| THE PROBLEM |
Only one span of the listing below is wanted: the lines from the one with "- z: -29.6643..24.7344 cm" through the one with "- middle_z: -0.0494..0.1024", reproduced exactly, both ends kept.

| AVAILABLE DATA |
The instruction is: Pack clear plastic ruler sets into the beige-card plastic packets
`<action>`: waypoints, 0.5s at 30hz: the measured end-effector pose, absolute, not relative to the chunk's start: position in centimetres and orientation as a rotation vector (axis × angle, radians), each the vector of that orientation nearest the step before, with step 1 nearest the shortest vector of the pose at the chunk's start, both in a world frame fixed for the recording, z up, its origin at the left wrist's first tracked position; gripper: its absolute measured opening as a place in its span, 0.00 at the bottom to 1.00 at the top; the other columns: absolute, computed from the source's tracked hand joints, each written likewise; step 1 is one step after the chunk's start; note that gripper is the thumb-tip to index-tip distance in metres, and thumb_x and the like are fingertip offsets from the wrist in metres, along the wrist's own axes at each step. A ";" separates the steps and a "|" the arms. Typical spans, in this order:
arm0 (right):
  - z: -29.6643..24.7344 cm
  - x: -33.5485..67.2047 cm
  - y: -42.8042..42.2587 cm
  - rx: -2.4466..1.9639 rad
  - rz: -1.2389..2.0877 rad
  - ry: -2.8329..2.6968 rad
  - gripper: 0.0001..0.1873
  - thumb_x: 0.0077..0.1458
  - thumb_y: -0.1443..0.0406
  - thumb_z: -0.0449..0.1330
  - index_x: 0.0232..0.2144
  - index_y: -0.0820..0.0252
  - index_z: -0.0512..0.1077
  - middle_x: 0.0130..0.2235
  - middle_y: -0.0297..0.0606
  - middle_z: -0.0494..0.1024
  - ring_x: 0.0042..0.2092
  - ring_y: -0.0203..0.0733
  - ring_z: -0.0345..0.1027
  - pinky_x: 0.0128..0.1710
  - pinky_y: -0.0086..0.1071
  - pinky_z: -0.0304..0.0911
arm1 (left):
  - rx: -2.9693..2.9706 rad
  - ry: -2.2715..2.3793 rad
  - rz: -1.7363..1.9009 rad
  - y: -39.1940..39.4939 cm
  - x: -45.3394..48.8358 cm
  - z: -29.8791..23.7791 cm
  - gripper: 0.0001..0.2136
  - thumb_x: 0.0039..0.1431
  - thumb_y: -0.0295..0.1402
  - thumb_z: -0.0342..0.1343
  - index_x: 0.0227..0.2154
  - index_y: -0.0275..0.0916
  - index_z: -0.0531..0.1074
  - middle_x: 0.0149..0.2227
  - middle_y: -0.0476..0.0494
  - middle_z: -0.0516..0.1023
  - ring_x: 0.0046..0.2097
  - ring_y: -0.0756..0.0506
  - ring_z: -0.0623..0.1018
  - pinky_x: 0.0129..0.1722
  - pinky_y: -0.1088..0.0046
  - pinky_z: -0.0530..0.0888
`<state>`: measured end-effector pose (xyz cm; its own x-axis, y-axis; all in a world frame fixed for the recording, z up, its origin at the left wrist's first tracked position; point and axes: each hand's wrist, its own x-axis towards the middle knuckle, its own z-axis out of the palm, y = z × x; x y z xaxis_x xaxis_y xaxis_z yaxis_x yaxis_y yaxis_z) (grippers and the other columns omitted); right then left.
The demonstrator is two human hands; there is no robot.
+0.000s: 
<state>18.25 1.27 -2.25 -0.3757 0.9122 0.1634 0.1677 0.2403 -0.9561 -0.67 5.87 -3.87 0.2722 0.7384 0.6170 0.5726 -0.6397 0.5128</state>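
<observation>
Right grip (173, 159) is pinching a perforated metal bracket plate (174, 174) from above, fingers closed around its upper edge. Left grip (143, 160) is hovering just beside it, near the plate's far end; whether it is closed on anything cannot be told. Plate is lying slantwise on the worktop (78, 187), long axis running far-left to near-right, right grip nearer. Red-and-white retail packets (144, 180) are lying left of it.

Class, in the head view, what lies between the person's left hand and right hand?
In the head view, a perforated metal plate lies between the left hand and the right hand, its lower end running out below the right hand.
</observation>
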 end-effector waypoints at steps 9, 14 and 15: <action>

| SOLUTION TO THIS PROBLEM |
  - z: -29.6643..24.7344 cm
  - x: -33.5485..67.2047 cm
  - y: -42.8042..42.2587 cm
  - rx: -2.4466..1.9639 rad
  - rz: -1.2389..2.0877 rad
  - ry: -2.8329..2.6968 rad
  - gripper: 0.0001..0.1873
  - thumb_x: 0.0077..0.1458
  - thumb_y: -0.1443..0.0406
  - thumb_z: -0.0449..0.1330
  - index_x: 0.0232..0.2144
  - index_y: -0.0820..0.0252
  - index_z: -0.0512..0.1077
  - middle_x: 0.0130..0.2235
  - middle_y: -0.0297..0.0606
  - middle_z: -0.0494..0.1024

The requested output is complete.